La FRSEA-Bretagne (Fédération régionale des syndicats d'exploitants agricoles) a demandé mercredi 21 janvier 2004 dans un communiqué que l'Etat s'engage à financer l'activité d'équarissage dix jours après l'entrée en vigueur d'une taxe prélevée sur les abattoirs.

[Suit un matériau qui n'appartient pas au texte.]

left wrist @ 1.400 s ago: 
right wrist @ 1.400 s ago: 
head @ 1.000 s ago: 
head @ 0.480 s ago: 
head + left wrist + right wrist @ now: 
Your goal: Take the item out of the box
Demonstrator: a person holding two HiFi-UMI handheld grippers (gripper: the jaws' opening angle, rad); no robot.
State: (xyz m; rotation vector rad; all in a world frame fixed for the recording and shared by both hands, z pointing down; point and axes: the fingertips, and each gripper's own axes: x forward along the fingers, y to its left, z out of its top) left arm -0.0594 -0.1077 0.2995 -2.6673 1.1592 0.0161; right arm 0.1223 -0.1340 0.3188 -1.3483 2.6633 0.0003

La FRSEA réclame de l'Etat "la prise en charge totale de la collecte et du traitement des animaux morts en ferme et la prise en charge à 75% du coût de destruction des déchets d'abattoir". La FRSEA affirme s'opposer "à une répercussion aux producteurs de la taxe d'équarrissage, dont le nouveau dispositif de financement est entré en vigueur depuis le 10 janvier 2004", et accuse la grande distribution d'avoir remis en cause le mode financement antérieur de l'activité.

La nouvelle taxe prélevée sur les abattoirs doit rapporter 176 millions d'euros par an sur les 245 millions d'euros que le SPE (Service public d'équarrissage) est censé coûter à l'Etat. Elle remplace une contribution versée auparavant par la grande distribution. Mardi, la Fédération Nationale Porcine (FNP) a demandé une réunion d'urgence, sous l'autorité du ministre de l'Agriculture Hervé Gaymard, pour revoir l'ensemble de ce dossier.